(Records excerpted from a collection)
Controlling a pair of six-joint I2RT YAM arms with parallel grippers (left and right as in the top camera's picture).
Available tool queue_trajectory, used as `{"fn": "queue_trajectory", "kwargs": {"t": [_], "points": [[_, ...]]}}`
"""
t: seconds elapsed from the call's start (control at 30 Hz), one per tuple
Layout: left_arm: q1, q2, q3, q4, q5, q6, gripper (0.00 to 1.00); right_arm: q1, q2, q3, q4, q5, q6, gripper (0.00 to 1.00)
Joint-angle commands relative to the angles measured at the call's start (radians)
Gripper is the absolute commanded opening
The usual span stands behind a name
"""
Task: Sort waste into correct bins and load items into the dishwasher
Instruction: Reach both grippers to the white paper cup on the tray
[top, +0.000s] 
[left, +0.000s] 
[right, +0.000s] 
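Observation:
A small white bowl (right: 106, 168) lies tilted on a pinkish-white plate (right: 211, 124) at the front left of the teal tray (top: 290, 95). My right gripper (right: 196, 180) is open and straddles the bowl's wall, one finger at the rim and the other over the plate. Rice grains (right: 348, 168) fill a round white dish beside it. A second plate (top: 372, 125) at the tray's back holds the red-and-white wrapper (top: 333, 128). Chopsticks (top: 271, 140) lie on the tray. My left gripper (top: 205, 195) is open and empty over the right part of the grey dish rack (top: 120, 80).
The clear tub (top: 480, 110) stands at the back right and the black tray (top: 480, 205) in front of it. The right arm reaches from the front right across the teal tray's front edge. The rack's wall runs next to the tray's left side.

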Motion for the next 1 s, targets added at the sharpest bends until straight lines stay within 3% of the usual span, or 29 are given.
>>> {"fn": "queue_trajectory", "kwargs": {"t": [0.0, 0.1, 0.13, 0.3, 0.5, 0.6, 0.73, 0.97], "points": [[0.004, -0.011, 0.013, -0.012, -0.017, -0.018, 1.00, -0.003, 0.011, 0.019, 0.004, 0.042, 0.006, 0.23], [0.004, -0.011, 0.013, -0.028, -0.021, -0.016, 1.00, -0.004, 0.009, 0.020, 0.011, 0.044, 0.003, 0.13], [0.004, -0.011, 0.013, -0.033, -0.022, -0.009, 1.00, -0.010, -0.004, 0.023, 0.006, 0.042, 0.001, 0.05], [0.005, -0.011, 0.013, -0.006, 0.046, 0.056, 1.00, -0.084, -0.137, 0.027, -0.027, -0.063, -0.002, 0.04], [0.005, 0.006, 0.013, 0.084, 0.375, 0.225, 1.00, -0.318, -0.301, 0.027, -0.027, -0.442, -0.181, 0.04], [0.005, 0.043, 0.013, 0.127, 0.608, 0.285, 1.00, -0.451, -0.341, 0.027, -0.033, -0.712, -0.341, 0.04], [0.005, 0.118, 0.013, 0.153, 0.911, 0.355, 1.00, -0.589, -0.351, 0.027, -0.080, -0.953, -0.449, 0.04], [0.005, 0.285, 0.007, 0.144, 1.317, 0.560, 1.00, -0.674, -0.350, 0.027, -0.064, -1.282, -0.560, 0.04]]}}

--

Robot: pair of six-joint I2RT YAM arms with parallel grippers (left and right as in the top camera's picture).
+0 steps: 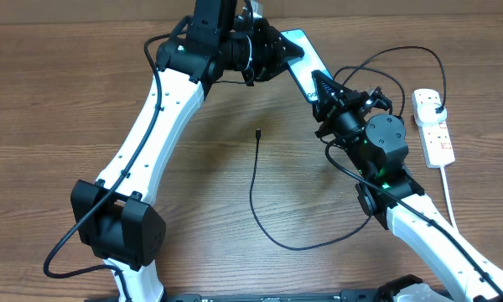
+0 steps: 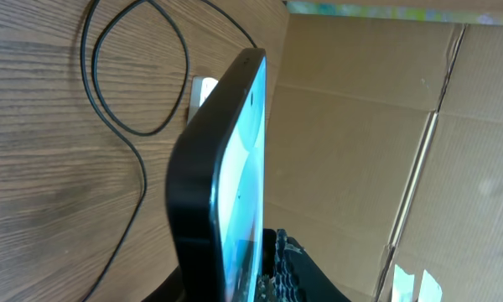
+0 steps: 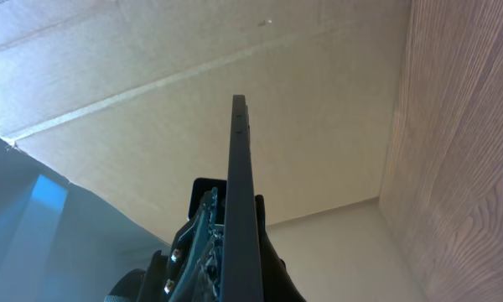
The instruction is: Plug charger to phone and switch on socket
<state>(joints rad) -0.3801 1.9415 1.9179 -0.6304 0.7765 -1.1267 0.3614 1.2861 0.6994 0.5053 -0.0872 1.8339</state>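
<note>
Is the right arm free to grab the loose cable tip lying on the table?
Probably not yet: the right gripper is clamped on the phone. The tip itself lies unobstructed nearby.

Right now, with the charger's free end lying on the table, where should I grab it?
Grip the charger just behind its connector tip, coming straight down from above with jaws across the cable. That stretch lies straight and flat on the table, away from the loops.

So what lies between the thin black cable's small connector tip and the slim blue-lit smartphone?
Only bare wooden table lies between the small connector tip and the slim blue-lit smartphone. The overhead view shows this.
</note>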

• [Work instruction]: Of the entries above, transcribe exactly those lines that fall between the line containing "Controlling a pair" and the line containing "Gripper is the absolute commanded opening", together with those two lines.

• [Solution for this task]:
Controlling a pair of six-joint I2RT YAM arms with parallel grippers (left and right as in the top camera's picture).
Available tool queue_trajectory, used as `{"fn": "queue_trajectory", "kwargs": {"t": [_], "points": [[_, ...]]}}`
"""
t: seconds elapsed from the call's start (control at 30 Hz), one per tuple
Layout: left_arm: q1, q2, q3, q4, q5, q6, gripper (0.00 to 1.00); right_arm: q1, q2, q3, q4, q5, q6, gripper (0.00 to 1.00)
Joint-angle commands relative to the angles measured at the call's start (radians)
Gripper is the absolute commanded opening

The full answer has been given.